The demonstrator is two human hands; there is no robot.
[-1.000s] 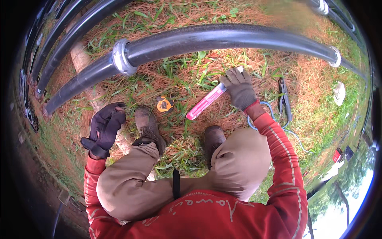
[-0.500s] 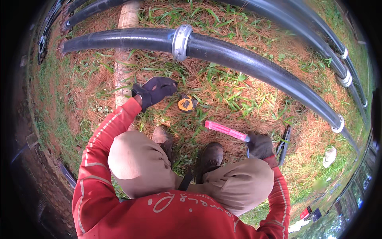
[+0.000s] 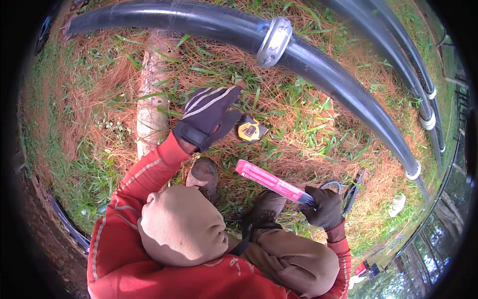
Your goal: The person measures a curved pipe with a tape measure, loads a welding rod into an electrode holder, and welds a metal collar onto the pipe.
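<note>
My left hand, in a dark glove with pale stripes, hovers over the grass with its fingers stretched out and nothing in them. Just right of its thumb lies a yellow and black tape measure on the ground. My right hand, also in a dark glove, is closed round the dark end of a long, narrow pink packet. That packet points up and to the left, above my right boot. What lies inside it I cannot make out. Beyond my right hand is a slim black object with a blue loop beside it.
A thick black pipe with a silver collar arcs across the far side. More black pipes run at the right. A pale log lies beneath the near pipe. Grass and dry needles cover the ground.
The view has shifted. My left hand has come closer to the tape measure, with its back turned more upward. My right hand has brought the pink packet nearer to my body.
</note>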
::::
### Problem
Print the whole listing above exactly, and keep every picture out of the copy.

### Exercise solution
The demonstrator is two human hands; there is no robot.
[-1.000s] 
[-0.500s] 
[+0.000s] 
Your goal: The person measures a curved pipe with a tape measure, loads a welding rod into an electrode holder, and welds a metal collar onto the pipe.
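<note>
My left hand, in a dark glove with pale stripes, hovers over the grass with its fingers stretched out and nothing in them. Just right of its thumb lies a yellow and black tape measure on the ground. My right hand, also in a dark glove, is closed round the dark end of a long, narrow pink packet. That packet points up and to the left, above my right boot. What lies inside it I cannot make out. Beyond my right hand is a slim black object with a blue loop beside it.
A thick black pipe with a silver collar arcs across the far side. More black pipes run at the right. A pale log lies beneath the near pipe. Grass and dry needles cover the ground.
The view has shifted. My left hand has come closer to the tape measure, with its back turned more upward. My right hand has brought the pink packet nearer to my body.
</note>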

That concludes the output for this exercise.